Despite the uncertain future, Jordan is determined to remain positive about life, and along with his brother, have dedicated their lives to helping to raise awareness of the rare condition and make the most of life.
He added: “If I could take this gene away from me and my brother I would, but I can’t and we have no control over what's going to happen, so we must make the most out of what we have.
“I’ve given talks in schools to help children understand more about genetic conditions and rare illnesses and what can cause them, and me and Cian will talk about it as much as we can.
“I’ve been given a pretty rough stack of cards in life, but it’s now up to me to make the most with the hand I’ve been dealt.

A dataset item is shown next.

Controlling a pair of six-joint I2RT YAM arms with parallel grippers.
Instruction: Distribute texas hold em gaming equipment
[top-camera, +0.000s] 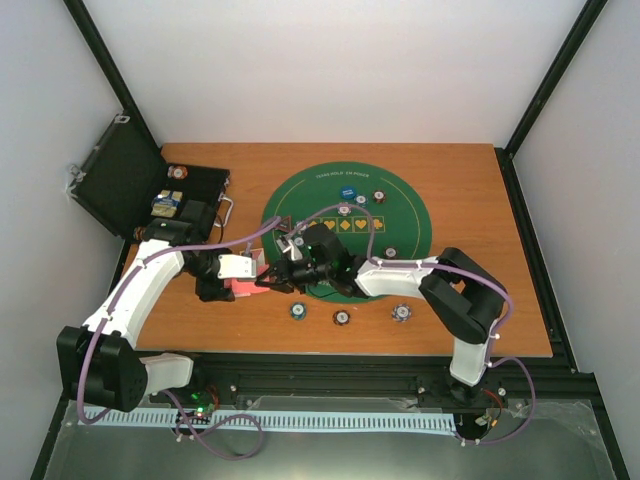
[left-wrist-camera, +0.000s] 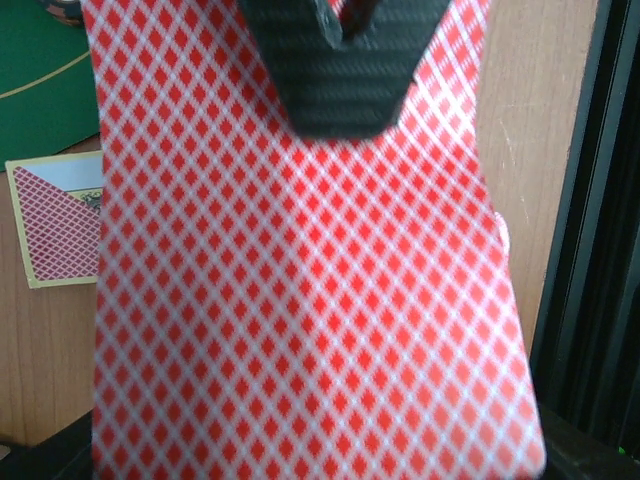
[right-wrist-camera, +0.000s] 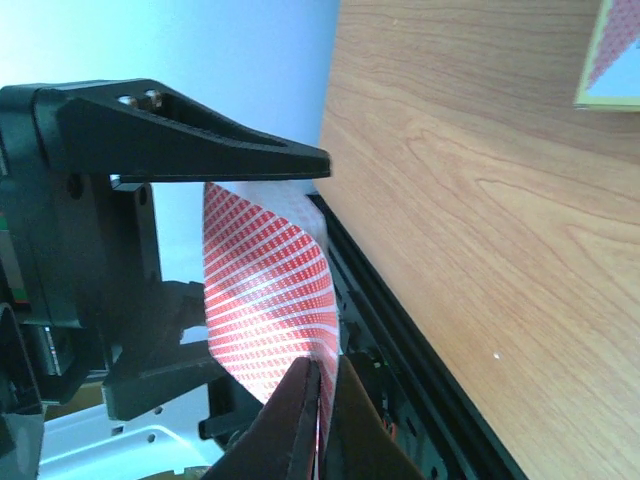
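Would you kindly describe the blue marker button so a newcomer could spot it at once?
Find the round green felt mat on the wooden table. Near its far edge, under the white lettering, lies the blue marker button; it alone is blue, unlike the striped chips nearby.

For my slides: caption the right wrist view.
Right gripper pinches a bowed red-backed card that the left gripper holds over the table.

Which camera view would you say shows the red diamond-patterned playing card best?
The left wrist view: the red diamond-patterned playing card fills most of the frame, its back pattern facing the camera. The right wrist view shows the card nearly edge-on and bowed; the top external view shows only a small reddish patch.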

“I want to show that you can still have a positive impact on the world even in such a short amount of time and leave a lasting legacy for our friends and families to look back on with pride.”
Laura said: "It has been a pleasure and an absolute privilege to work with and support Jordan, Cian, Kennedy and their families. Since I first them 10 years or so ago, I have been touched by the way have approached life.
"The way Jordan and Cian have adjusted to and dealt with their results has been immensely impressive and quite inspirational. They have been open about the impact and emotion that naturally comes with this life changing knowledge and yet this has allowed them to come through the inevitable sadness to a place where they can feel positive about the future. They are determined to make the most of the time they have, to advocate and fundraise for dementia research, having run such impressive challenges to raise huge sums.
"There is no right or wrong way to deal with the result of a presymptomatic genetic test, and for many people the impact and the way they cope changes over time. In genetic counselling we are lucky to see glimpses of people's lives over the years, share in their stories and to be able to help in small ways here and there."